Osomatsu menjitak si biru cukup keras membuat si adik keduanya menjerit tidak terima. "Apa-apaan itu? Apa salahku?"
Osomatsu berdecak. "Kau ini benar-benar merepotkan ya. Sudah sana tidur, tenang saja yang lain sudah tidur dari tadi."
Karamatsu masih memegang kepalanya yang sakit akibat korban jitakan si penggila judi itu. Ia terdiam sebentar kemudian senyum tulis tersungging di wajahnya dan entah pandangan Osomatsu yang salah atau error ia melihat cahaya berpendar disekitar Karamatsu. Oh apakah sekarang mata Osomatsu memiliki filter selayaknya kamera 3*0?. "Terima kasih Osomatsu." Ucapnya tulus.
Ada beberapa detik seolah waktu terhenti, ada beberapa detik seolah jam tidak bergerak, ada beberapa detik jantung Osomatsu tidak berfungsi. Ah senyuman itu, ia ingin melindunginya senyuman yang begitu polos yang kapanpun sanggup meruntuhkan pertahanan dirinya.
Kakak tertua keluarga Matsuno itu masih tercengang hingga suara Karamatsu menyadarkannya. "Baiklah kalau begitu aku akan ke kamar. Kau tidak tidur Osomatsu?" tanya Karamatsu.
"Tidak, kau duluan saja Karamatsu." Osomatsu tersenyum lebar sambil mengusapkan jari telunjuknya dibawah hidung.
Si penyandang warna merah itu menunggu si biru benar-benar naik ke kamar dengan mendengarkan baik baik suara anak tangga yang ditapaki. Ia menunggu beberapa menit kemudian mulai berdiri. Berbeda dengan dirinya beberapa menit lalu yang ceria, senyum yang sempat mampir tadi memudar sedangkan pancaran matanya meredup. Wajahnya berubah datar tanpa emosi. Tatapan matanya dingin dan tajam menusuk seolah seekor elang yang mengincar mangsanya.

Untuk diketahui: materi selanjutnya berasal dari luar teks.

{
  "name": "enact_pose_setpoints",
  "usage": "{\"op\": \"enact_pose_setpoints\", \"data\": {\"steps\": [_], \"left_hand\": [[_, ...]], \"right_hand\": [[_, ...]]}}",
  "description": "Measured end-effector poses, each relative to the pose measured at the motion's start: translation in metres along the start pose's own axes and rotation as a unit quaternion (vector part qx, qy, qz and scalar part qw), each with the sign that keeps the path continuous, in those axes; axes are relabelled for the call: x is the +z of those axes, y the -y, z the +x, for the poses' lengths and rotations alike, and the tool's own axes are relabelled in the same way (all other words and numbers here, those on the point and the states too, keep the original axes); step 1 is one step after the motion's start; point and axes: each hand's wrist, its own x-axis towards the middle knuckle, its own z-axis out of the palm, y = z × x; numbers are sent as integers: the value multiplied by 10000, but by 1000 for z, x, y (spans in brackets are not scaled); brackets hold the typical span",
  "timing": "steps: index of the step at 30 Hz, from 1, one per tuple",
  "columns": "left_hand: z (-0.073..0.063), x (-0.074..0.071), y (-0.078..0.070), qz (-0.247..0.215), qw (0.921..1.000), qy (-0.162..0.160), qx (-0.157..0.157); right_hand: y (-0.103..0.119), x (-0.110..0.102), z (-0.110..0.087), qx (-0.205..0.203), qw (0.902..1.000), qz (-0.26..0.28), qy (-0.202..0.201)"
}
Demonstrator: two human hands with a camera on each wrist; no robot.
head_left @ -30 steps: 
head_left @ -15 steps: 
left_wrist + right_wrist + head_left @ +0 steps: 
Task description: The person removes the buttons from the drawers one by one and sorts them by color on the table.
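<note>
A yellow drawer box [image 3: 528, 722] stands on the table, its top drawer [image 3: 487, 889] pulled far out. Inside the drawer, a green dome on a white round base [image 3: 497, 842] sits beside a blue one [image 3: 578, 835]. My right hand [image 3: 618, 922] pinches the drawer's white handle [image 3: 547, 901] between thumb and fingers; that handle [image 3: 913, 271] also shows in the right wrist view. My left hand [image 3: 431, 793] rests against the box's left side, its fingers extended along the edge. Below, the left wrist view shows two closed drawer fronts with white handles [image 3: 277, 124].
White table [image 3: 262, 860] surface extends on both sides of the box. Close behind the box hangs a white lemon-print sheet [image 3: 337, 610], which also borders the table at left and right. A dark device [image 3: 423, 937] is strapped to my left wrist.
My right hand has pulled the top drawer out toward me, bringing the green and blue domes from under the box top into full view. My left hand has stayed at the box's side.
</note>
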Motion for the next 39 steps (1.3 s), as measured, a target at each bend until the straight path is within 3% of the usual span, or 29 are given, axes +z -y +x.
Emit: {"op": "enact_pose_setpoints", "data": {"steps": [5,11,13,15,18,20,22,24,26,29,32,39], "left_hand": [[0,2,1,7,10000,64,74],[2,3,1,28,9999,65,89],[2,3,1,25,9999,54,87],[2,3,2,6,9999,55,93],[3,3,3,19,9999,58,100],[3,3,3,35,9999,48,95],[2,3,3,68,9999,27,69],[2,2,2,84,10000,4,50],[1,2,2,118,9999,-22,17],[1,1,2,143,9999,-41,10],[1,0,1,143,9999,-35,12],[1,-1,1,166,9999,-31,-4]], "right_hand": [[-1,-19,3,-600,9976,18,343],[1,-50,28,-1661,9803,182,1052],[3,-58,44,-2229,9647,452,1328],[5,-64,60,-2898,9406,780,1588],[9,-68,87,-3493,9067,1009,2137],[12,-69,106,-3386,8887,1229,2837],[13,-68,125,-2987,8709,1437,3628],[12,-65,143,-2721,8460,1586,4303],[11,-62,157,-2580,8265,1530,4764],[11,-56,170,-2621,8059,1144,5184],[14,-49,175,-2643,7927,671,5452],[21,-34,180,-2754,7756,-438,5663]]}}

Senyum miringnya hadir ketika membisikan kalimat mematikan itu. "Nah kemana bersembunyinya tikus-tikus itu?"
Pagi itu di keluarga Matsuno.
Todomatsu menuruni tangga berniat ke kamar mandi untuk menggosok giginya sebelum ia mendengar suara gerutuan Osomatsu di luar. Ia batal kamar mandi dan lebih memilih ke depan. Si hoodie merah muda ini mendapati sang kakak baru memasuki rumah. "Ah, Osomatsu-niisan selamat pagi."Todomatsu yang pada dasarnya masih sedikit mengantuk mengucek matanya sedikit untuk memperjelas pengelihatannya yang kabur.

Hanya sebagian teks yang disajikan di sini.